Note that this assumes you actually have a three level defaultdict; your code is only going down two levels, so you'll get a checking error if you do:

options['modem1']['ByCost'] = 'abc'

because you really needed one more level of str keys:

options['modem1']['ByCost']['xyz'] = 'abc'

If you actually wanted two layers of defaultdict, trim it back to just:

options: defaultdict[str, defaultdict[str,str]] = defaultdict(lambda: defaultdict(str))

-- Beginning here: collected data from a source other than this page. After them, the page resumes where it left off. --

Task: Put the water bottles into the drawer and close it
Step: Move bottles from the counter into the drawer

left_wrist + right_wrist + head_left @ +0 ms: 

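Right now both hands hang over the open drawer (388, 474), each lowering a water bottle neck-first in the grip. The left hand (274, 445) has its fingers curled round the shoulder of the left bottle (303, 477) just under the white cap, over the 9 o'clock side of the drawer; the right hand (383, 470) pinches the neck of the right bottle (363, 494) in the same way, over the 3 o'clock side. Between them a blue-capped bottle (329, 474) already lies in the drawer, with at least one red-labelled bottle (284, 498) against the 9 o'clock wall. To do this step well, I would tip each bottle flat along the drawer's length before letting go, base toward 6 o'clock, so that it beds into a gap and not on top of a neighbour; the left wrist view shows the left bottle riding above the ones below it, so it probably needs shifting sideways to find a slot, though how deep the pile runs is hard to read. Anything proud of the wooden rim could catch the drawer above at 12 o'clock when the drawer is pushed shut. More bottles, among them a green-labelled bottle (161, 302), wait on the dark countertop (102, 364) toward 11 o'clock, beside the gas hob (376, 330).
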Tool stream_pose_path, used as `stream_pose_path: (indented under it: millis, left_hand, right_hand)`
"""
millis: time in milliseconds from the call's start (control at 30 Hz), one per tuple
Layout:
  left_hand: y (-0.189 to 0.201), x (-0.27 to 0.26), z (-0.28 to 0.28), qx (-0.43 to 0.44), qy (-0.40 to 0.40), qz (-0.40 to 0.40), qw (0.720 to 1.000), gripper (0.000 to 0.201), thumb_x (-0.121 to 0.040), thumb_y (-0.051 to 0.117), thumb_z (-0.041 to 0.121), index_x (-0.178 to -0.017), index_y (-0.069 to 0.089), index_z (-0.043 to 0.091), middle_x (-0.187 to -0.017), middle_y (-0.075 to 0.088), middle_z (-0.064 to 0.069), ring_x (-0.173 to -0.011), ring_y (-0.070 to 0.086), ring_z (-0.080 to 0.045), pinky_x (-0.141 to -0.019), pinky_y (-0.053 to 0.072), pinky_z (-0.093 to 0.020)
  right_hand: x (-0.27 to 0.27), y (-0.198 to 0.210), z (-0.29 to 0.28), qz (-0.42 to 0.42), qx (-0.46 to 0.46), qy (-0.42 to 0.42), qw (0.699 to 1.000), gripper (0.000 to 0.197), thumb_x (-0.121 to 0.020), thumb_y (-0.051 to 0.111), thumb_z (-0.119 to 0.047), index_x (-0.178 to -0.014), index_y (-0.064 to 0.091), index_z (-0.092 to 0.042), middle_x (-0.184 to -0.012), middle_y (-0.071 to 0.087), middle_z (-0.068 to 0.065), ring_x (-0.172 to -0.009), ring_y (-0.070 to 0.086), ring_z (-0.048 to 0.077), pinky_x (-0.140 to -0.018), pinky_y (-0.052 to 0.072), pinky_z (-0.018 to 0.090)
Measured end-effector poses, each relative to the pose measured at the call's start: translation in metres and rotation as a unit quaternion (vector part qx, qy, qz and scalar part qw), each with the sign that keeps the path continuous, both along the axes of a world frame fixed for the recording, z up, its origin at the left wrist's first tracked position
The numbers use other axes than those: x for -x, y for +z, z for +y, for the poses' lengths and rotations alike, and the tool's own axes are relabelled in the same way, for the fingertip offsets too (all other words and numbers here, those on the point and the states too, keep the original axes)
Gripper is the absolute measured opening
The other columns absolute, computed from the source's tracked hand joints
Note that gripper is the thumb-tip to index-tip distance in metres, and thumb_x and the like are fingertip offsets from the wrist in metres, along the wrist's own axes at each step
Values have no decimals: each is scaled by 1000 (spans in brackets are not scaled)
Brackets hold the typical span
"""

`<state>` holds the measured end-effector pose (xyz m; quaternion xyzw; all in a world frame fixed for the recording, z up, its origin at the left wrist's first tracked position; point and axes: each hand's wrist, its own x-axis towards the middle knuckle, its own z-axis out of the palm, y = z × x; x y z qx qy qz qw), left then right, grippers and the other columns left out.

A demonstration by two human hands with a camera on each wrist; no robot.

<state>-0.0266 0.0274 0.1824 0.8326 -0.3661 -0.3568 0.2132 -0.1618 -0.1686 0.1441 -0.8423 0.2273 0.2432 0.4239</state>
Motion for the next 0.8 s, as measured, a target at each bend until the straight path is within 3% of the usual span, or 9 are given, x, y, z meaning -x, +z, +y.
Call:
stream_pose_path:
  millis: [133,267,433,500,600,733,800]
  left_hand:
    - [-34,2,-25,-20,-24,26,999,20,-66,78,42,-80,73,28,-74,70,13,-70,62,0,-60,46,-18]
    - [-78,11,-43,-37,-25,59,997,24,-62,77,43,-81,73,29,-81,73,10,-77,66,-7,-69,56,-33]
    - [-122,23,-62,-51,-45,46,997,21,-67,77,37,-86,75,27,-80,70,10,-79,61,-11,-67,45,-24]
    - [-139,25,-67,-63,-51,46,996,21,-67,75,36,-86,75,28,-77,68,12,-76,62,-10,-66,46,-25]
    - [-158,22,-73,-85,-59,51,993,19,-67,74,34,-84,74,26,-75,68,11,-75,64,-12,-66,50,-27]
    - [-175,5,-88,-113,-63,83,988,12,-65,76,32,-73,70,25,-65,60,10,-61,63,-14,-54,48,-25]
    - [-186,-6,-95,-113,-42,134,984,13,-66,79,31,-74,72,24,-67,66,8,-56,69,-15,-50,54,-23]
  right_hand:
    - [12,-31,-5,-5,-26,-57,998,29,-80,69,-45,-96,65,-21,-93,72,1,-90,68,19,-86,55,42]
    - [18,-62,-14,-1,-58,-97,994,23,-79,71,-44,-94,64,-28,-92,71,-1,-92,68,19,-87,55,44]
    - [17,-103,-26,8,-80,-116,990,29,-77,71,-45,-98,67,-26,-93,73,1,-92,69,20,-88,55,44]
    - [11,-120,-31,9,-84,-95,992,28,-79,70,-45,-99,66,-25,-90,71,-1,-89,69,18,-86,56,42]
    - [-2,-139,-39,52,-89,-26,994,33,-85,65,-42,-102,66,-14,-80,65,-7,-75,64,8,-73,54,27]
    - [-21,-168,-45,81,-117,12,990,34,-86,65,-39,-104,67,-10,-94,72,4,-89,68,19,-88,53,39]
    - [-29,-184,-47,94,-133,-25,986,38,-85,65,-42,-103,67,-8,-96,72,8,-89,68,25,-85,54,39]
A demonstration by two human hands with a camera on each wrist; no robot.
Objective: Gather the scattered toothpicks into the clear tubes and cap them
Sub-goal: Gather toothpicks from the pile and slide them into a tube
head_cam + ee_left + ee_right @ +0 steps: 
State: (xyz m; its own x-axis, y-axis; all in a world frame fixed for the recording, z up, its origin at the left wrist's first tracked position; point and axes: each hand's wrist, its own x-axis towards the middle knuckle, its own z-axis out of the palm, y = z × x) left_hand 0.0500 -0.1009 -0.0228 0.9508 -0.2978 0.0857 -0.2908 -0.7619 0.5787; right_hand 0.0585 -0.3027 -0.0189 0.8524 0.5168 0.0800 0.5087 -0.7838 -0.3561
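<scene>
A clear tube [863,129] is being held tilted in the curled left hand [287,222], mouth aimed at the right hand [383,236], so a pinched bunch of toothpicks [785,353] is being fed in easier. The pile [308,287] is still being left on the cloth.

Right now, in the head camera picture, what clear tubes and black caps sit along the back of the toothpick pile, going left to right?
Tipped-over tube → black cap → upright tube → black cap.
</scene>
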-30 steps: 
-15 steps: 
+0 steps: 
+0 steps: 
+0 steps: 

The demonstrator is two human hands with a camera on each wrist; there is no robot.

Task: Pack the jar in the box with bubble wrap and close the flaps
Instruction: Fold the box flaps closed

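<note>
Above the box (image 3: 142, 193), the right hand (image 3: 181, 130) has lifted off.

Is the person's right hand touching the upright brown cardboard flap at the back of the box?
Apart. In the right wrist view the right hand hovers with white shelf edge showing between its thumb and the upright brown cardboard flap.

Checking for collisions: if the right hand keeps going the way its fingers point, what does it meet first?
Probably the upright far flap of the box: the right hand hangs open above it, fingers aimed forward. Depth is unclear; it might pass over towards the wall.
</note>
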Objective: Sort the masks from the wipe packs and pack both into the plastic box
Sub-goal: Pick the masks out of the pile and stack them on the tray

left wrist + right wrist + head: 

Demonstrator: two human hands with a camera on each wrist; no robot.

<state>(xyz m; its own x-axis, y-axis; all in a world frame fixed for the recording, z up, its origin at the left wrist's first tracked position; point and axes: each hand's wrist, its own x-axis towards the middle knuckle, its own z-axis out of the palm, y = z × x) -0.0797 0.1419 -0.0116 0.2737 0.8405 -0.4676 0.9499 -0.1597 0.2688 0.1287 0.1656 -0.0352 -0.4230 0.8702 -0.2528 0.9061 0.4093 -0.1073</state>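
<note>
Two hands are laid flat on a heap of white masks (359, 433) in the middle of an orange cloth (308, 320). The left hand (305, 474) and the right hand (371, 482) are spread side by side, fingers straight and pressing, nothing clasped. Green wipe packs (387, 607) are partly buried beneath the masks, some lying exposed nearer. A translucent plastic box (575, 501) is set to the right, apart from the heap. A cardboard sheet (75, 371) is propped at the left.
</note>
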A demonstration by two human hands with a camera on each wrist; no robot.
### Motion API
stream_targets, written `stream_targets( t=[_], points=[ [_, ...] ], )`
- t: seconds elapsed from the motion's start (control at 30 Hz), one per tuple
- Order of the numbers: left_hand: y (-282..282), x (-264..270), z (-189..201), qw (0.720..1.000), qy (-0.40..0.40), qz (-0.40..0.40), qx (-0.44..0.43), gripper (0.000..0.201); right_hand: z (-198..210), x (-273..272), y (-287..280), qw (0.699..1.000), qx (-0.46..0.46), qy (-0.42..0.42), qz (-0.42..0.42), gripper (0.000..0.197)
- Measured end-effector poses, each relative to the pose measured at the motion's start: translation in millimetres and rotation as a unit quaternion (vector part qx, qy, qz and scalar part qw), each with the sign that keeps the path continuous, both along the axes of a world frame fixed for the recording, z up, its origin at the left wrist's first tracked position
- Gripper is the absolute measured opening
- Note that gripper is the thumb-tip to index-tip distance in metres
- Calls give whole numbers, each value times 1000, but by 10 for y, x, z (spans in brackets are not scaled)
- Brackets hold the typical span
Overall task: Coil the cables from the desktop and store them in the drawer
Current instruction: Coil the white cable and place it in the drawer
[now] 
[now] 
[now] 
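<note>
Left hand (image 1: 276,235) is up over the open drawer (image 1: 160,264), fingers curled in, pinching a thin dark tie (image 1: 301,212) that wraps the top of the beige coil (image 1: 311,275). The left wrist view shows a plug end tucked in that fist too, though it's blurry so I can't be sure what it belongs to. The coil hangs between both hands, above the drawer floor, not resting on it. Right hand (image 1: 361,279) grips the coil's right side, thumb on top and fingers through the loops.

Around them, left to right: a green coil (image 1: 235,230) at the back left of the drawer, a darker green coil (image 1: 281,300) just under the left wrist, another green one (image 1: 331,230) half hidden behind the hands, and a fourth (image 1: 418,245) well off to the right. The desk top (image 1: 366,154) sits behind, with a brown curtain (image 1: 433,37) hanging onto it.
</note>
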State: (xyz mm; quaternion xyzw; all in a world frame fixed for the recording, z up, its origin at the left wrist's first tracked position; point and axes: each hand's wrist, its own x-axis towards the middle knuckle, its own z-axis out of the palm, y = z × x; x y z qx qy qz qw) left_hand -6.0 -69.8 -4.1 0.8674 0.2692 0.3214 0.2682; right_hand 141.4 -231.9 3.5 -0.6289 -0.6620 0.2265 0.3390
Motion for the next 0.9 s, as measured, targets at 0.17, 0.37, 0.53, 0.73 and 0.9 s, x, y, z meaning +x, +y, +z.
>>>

options['modem1']['ByCost'] = 'abc'

If you're on Python 3.8 or earlier, replace the annotation using defaultdict with the typing.DefaultDict annotation, making it:

from collections import defaultdict
from typing import DefaultDict

options: DefaultDict[str, DefaultDict[str, DefaultDict[str, str]]] = defaultdict(lambda: defaultdict(lambda: defaultdict(str)))
# Or if only two levels:
options: DefaultDict[str, DefaultDict[str, str]] = defaultdict(lambda: defaultdict(str))

Less redundant solution

Note: The 3.9 usage allows you to both annotate and use the annotated type, so as a 3.9+ only solution, you could do (showing two layer case for simplicity):

options = defaultdict[str, defaultdict[str,str]](lambda: defaultdict(str))

and not need to explicitly provide the annotation on options itself, as the top-level defaultdict is already annotated, implicitly annotating the variable it's assigned to.